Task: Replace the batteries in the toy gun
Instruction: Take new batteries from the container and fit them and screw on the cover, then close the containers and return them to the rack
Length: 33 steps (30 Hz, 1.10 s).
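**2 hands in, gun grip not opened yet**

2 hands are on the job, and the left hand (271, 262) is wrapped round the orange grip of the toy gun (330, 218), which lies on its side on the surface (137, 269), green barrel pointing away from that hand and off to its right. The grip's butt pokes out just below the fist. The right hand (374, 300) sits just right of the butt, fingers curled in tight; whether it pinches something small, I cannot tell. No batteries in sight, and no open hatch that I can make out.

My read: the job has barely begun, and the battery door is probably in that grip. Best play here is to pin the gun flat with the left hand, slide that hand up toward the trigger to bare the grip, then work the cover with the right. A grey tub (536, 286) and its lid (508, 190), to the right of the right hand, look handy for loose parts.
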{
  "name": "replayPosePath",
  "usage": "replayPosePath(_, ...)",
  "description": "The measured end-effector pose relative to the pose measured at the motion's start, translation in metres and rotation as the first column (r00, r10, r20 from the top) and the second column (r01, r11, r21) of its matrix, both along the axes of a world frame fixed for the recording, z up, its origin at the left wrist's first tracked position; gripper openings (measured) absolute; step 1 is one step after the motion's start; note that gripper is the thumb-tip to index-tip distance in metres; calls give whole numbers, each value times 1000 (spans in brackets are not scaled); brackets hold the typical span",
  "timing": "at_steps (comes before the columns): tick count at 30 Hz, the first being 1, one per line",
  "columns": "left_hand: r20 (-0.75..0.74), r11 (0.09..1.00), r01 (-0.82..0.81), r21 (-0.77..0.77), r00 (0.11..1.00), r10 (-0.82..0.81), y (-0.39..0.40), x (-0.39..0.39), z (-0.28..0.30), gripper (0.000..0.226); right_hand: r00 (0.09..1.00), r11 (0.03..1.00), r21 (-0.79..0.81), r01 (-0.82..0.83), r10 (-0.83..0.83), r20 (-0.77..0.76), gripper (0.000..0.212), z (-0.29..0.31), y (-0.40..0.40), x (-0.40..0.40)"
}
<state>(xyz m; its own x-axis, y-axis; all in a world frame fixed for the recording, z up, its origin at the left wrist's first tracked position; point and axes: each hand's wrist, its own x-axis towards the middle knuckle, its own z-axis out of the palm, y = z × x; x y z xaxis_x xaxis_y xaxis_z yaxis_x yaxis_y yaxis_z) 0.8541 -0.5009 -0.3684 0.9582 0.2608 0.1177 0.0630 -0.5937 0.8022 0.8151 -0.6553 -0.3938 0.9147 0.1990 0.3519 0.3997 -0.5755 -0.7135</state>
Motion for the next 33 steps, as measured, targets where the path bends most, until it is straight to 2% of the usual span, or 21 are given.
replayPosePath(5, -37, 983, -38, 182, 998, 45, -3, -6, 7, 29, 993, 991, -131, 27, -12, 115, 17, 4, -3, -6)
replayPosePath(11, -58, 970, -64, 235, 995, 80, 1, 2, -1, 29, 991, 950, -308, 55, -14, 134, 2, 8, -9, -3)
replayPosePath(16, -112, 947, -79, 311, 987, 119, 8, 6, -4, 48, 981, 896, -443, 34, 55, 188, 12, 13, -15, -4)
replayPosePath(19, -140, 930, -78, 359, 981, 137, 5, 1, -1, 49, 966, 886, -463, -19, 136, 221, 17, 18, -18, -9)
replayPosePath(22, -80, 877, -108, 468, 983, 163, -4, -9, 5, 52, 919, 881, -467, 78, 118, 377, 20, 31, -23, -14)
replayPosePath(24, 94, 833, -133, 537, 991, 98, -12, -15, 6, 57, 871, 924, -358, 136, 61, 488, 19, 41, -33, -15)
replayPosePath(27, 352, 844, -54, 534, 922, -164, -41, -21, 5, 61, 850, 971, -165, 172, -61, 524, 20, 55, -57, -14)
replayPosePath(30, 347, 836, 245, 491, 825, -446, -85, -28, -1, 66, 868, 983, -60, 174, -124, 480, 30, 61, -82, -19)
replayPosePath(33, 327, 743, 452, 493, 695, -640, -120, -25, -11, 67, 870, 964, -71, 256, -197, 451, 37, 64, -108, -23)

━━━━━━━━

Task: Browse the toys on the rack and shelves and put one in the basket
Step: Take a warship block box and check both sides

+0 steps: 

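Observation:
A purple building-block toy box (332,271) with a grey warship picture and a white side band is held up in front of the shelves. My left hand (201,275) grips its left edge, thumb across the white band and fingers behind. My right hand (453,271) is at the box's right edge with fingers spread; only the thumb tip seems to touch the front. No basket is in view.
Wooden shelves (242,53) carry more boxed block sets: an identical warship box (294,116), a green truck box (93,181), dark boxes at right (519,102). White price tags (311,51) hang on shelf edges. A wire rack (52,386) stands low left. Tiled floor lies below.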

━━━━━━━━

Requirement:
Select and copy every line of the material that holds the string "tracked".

Reply:
  "description": "The measured end-effector pose relative to the pose measured at the motion's start, translation in metres and rotation as the first column (r00, r10, r20 from the top) and the second column (r01, r11, r21) of its matrix, both along the axes of a world frame fixed for the recording, z up, its origin at the left wrist's first tracked position; gripper openings (measured) absolute; step 1 is one step after the motion's start; note that gripper is the thumb-tip to index-tip distance in metres; calls give whole numbers, each value times 1000 (spans in brackets are not scaled); brackets hold the typical span",
<state>(xyz m; its own x-axis, y-axis; all in a world frame fixed for the recording, z up, its origin at the left wrist's first tracked position; point and axes: each hand's wrist, its own x-axis towards the middle knuckle, its own z-axis out of the palm, y = z × x; x y z xaxis_x xaxis_y xaxis_z yaxis_x yaxis_y yaxis_z) 0.8541 -0.5009 -0.3684 0.9582 0.2608 0.1177 0.0630 -0.5937 0.8022 0.8151 -0.6553 -0.3938 0.9147 0.1990 0.3519 0.3997 -0.5755 -0.7135</state>

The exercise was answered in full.